Paul Walker Jr., whose late father, Paul Walker, coached the Middies for 30 seasons and to five state championships, said he truly didn’t appreciate Lucas’ basketball feats until recently when he was researching his resume. Lucas was the first player to win championships in high school, college, the Olympics and professionally. He was three-time all-Ohio player, Player of the Year in 1957 and 1958, three-time Big Ten Player of the Year, and he was named one of the NBA’s 50 greatest players.

Also on Friday, a banner was unveiled that proclaimed Coach Walker as “Hall of Fame Middie Coach.” He coached the Middies for 30 years and led the Middies to five state championships. He was three-time Ohio Coach of the Year and National Coach of the Year.

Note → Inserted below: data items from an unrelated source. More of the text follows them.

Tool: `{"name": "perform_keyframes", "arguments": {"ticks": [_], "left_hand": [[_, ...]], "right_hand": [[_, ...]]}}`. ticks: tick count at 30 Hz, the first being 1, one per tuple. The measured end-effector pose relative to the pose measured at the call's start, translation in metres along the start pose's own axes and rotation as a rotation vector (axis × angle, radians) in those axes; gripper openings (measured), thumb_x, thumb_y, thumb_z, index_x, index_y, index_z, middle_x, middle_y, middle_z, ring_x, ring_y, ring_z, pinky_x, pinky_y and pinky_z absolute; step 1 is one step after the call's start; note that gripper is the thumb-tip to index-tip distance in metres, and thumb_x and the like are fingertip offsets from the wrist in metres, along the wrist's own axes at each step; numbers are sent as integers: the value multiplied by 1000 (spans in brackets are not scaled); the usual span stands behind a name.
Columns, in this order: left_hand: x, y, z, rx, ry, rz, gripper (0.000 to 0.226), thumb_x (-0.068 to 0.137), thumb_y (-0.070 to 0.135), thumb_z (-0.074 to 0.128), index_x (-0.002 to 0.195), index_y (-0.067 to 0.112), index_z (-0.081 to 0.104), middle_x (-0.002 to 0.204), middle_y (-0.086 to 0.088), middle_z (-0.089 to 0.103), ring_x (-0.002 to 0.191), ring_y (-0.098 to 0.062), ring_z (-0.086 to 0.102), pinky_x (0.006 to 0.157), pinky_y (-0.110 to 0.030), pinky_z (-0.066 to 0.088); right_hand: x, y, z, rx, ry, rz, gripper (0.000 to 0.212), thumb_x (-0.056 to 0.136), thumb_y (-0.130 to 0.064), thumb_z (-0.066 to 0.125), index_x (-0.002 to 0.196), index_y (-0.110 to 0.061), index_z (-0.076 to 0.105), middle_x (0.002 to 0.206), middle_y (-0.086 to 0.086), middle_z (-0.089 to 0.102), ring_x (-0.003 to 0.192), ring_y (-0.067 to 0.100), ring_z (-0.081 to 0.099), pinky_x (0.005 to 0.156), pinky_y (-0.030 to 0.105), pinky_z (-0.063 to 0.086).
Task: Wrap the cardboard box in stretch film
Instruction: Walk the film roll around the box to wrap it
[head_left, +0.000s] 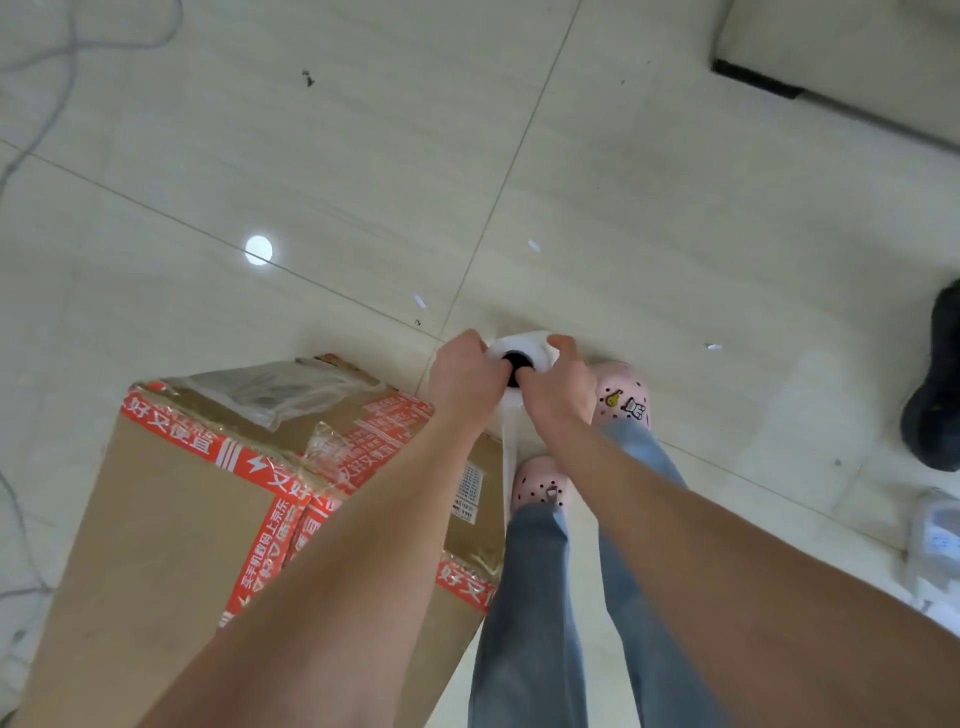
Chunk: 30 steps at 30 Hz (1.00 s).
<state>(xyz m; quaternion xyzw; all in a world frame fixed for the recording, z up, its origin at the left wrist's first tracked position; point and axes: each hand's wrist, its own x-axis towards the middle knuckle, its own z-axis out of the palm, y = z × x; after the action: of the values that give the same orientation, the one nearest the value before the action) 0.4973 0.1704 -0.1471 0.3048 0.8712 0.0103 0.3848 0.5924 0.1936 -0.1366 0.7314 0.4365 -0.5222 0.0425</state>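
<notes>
A tall brown cardboard box (171, 525) with red printed tape stands on the floor at lower left, loose clear film crumpled on its top. Just right of its far corner I hold a white roll of stretch film (524, 348) upright, its dark core facing up. My left hand (465, 374) grips the roll's left side and my right hand (558, 387) grips its right side, fingers curled over the top rim. A strip of film (509, 467) hangs down from the roll along the box's right edge.
Pale floor tiles (363, 156) stretch ahead. My legs in blue jeans and pink clogs (623, 400) stand right of the box. A dark shoe (935, 379) lies at far right, a white object (935, 545) below it, grey cables (36, 104) at left.
</notes>
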Motion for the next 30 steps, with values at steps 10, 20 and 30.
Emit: {"name": "perform_keyframes", "arguments": {"ticks": [10, 20, 30], "left_hand": [[19, 21, -14, 87, -37, 65, 33, 86, 19, 60, 116, 9, 50, 107, -9, 56, 91, -29, 60, 69, -37, 47], [47, 22, -30, -8, 49, -108, 5, 83, 15, 54, 85, 11, 52, 69, 3, 50, 67, -19, 51, 46, -26, 32], [59, 5, -55, -331, 30, -419, 29, 86, 29, 57, 76, 2, 61, 73, -11, 69, 72, -28, 69, 65, -39, 57]], "right_hand": [[32, -48, -12, -189, -196, -62, 49, 88, -12, 53, 133, -33, 52, 127, 0, 60, 108, 23, 59, 75, 24, 42], [44, -77, -11, -218, -161, -90, 50, 84, -19, 60, 131, -25, 44, 124, 3, 52, 88, 23, 57, 65, 28, 44], [60, -123, 14, -256, -353, -272, 43, 84, -15, 57, 126, -25, 55, 119, -2, 60, 91, 14, 53, 71, 23, 39]]}}
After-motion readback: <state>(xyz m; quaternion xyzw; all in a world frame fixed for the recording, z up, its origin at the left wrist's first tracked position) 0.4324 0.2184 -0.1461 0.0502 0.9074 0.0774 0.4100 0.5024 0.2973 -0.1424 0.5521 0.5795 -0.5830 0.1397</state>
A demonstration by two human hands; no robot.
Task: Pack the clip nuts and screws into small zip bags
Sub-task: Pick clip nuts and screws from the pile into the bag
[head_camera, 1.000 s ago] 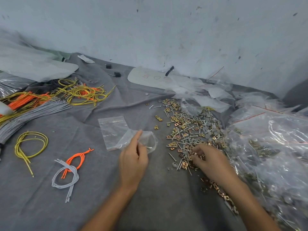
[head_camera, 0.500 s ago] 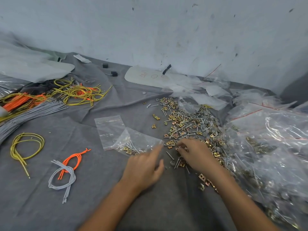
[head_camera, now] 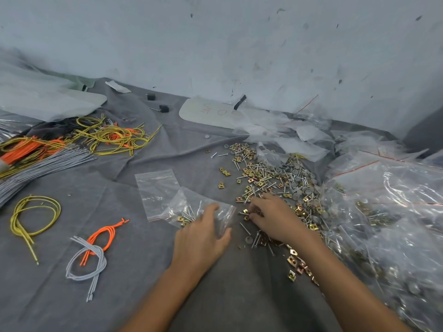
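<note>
Clear zip bag (head_camera: 191,207), part-filled

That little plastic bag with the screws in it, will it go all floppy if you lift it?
Probably. The small zip bag is thin, crinkled film, so it should sag. The screws and clip nuts bunched at one end would likely slide and weigh that end down. The left hand rests on it.

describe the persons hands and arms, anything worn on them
Both arms are bare to the frame's lower edge: no sleeves show. The left hand and right hand wear no gloves, and no rings, watch or wristband are visible on either.
</note>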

The banner hangs in the rafters right there next to the one for Lucas and Archie Aldridge.

Miller gym is named after Mike Miller’s grandfather, who served as principal and superintendent in the district. Miller was there Friday night, for the first time in several years, and said his grandfather would have been “very proud” that was court was named after Lucas.

“It’s just fantastic and this should have happened a long time ago,” Miller said.

Lucas, 72, who posed for numerous photos and didn’t turn down an autograph request Friday night, was asked if he thought the recognition came too late.

He smiled, then said: “I’m just glad that I was alive to see it. I have a lot more work to do.”

What about the criticism that Lucas didn’t give enough back to the Middletown community?

“Why be critical of me?” he said. “What was I suppose to do? I’m not a wealthy man.”

Does it bother him that not everyone admires him?

“Nobody is loved by everybody,” he said.

Then he stood up. There was another picture to be taken. Another friendship to renew.